It’s spring time, and our thoughts return to nature. Specifically, writing on nature. Here is JFK’s coconut, from when he was stranded in the Solomons. I was reminded of this by seeing at Tate Modern the film Guadalcanal Requiem (1977–1979) by the artist Nam June Paik and musician Charlotte Moorman.

In the August of 1943, John F Kennedy was serving with the Navy in the Pacific, trying to intercept and torpedo Japanese ships. One night of ‘inky blackness’, Kennedy’s boat was rammed, and the 11 surviving crew members swam ashore. After five days shipwrecked on some islands, they encountered two Solomon Islanders, who agreed to paddle away through dangerous waters carrying a message to Australian forces.
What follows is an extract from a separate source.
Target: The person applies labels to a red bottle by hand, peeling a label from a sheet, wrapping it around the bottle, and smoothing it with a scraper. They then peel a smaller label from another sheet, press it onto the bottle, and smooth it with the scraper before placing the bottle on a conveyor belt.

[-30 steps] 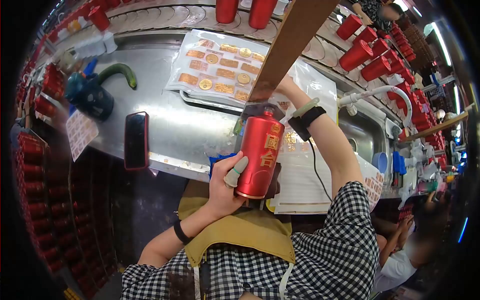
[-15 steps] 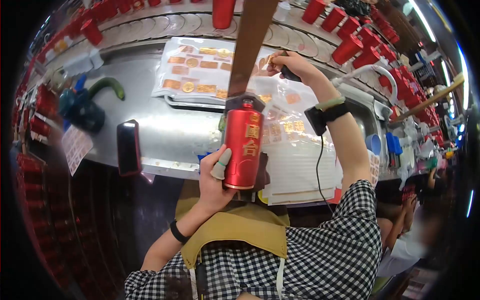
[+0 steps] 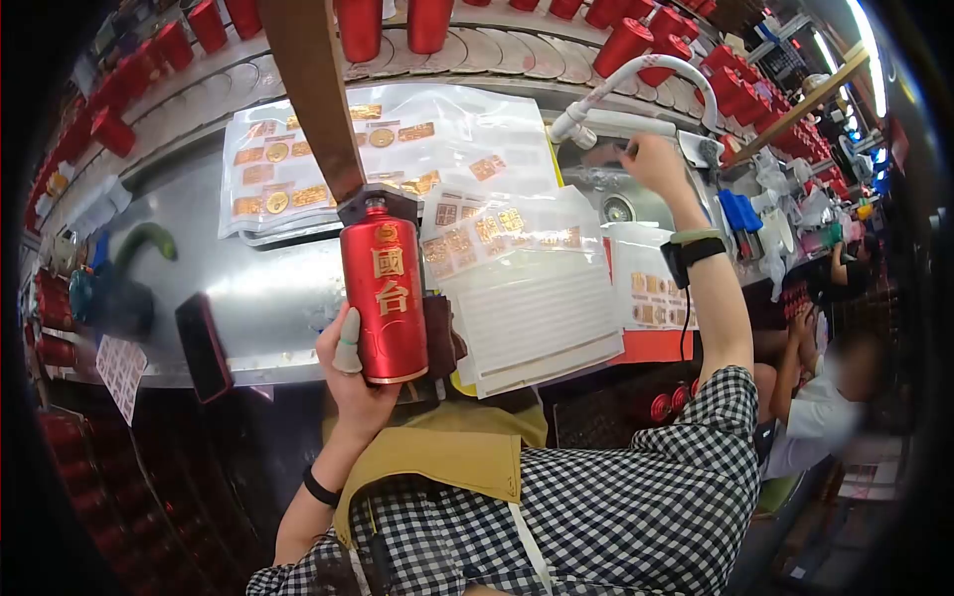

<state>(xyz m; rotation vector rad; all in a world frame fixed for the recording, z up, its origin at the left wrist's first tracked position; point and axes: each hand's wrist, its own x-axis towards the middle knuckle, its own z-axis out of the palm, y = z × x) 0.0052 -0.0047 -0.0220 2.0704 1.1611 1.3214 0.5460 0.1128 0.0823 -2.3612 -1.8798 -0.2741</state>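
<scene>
My left hand (image 3: 358, 382), a pale finger cot on one finger, is wrapped round a red bottle (image 3: 386, 333) with gold characters. The bottle's neck meets a dark block (image 3: 380, 199) at the lower end of a brown wooden bar (image 3: 323, 109). Over the sink (image 3: 586, 189), beside the white faucet (image 3: 571, 127), my right hand (image 3: 656, 171) is closed, its fingers curled. A blurred pinkish-brown patch shows by its fingertips; I cannot make out what it holds. Between the hands lie sheets of gold stickers (image 3: 487, 233) on white paper (image 3: 537, 338).
More gold sticker sheets (image 3: 397, 159) lie at the back of the metal counter (image 3: 189, 298). A phone (image 3: 203, 348) rests at the front edge, with a green curved object (image 3: 147, 238) behind it. Red bottles line the conveyor (image 3: 477, 55). A co-worker (image 3: 815, 397) sits at right.
My right hand has moved right, from the sticker sheets to over the sink. The dark tool and gold piece seen in it earlier are no longer clear. The camera view has shifted right.
</scene>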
Kennedy carved a plea for help onto a coconut shell: “11 alive need small boat,” was part of the message, which summoned the rescuers.
Later, a war hero and president, Kennedy kept this shell, encased in plastic, and used it as a paperweight in his office. Writing on nature saves his life.
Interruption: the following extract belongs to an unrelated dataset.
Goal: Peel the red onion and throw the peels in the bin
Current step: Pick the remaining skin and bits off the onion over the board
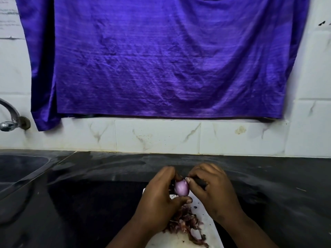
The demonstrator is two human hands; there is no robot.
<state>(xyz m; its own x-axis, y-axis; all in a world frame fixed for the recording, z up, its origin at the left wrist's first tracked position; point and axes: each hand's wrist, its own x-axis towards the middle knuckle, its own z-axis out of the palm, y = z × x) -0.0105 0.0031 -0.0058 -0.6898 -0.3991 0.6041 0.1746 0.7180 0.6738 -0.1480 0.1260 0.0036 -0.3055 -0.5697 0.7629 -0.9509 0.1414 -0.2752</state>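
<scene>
Head view: cradling the red onion (181, 188) in the left hand (162, 196), fingers curled over its far side and thumb pressing beneath it, closed snugly around the bulb. Showing pale purple, glossy flesh on the side facing the camera, most of the dry skin already off there. Pinching at the top right edge of the onion with the right hand (213, 190), thumb and forefinger tips drawn tightly together against the bulb; gripping perhaps a scrap of skin, though too small and blurred to tell. Keeping the other right fingers bent inward, something dark tucked under them, not identifiable. Hovering both hands close together above the far end of a white board (209, 224) lying on the dark countertop (89, 203).

Lying in a loose heap on the board, just below the hands: dry reddish-brown peels (186, 224), some trailing toward the near right edge.

Sitting at the left, set into the counter: a sink (21, 167), with a metal tap (10, 119) fixed to the white tiled wall (157, 136) above it. Hanging across the wall behind the counter: a wide purple cloth (161, 59), creased, its lower hem ending just above the lowest row of tiles.
</scene>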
Dating from a couple of years before JFK’s naval heroics, we find Alison Uttley’s Little Grey Rabbit books, a series of more than thirty stories first published in 1929. Though Jean and Laurent de Brunhoff’s Babar books (first one, 1931) have been critically and decolonialisingly studied at length, the world of Little Grey Rabbit might also repay further investigation, for its depiction of class, culture, history, anthropomorphism.
There’s one incident, from Little Grey Rabbit’s Washing Day (1938), that ties in here. The cunicular heroine and her crew are visited by an itinerant gipsy rabbit, who sells lovely things.
This gipsy has a interesting role within the story: some of the claims she makes are not quite true – she’s selling clothes pegs that aren’t actually bound in ‘silver from a silver mine I know.’ But they are magic, anyway; they have a power to tinkle and scare away the fox, and she sells Hare a nutmeg that grows overnight into a tree. She’s happy to take catkins as earrings, for payment – is an item what we call it, or how we use it, or what we imagine that it could be? So when she claims that she’s sold her pegs all over the world, ‘and I have had many a letter thanking me’, what’s the status of that? “She dived in her pocket and brought out a bundle of leaves. Even as she sorted them – holly leaves, beech leaves, oak leaves, in her brown paws – a gust of wind seized them and tossed them away. […] ‘Plenty more where these came from,’ and she pointed to the great woods. ‘Thousands and thousands of letters all thanking me,’ said she.”

As you can see from the illustration, they’re just leaves. But she’s also magic. She can make items change status, depending on need, on interpretation. The other animals do write on nature, they write invitations on a holly leaf (though they also use paper books, and slates, and other technologies). The gipsy is ambiguous; her letters aren’t quite real letters, though they do have a status and a meaning. They’re as real as she needs them to be.
JFK’s coconut is a preservable object, a tangible text that he used to activate specific, urgent action. But the strange thing about the shell is that it doesn’t seem, from here, to have been actually necessary, as a text. What he wrote on it was a plea for the Australians to come, and he said that the Solomon Islanders could show them where to find him. They could have just gone empty-handed and told the rescuers, by voice and navigation, where to go. The shell, and perhaps its signed ‘Kennedy’, is more a token of proof, a gold standard, than it is a text of essential information.
I like these various examples of writing on nature – vitally important but not always necessary, tied up in power relations, sort of unbelievable; a sort of magic.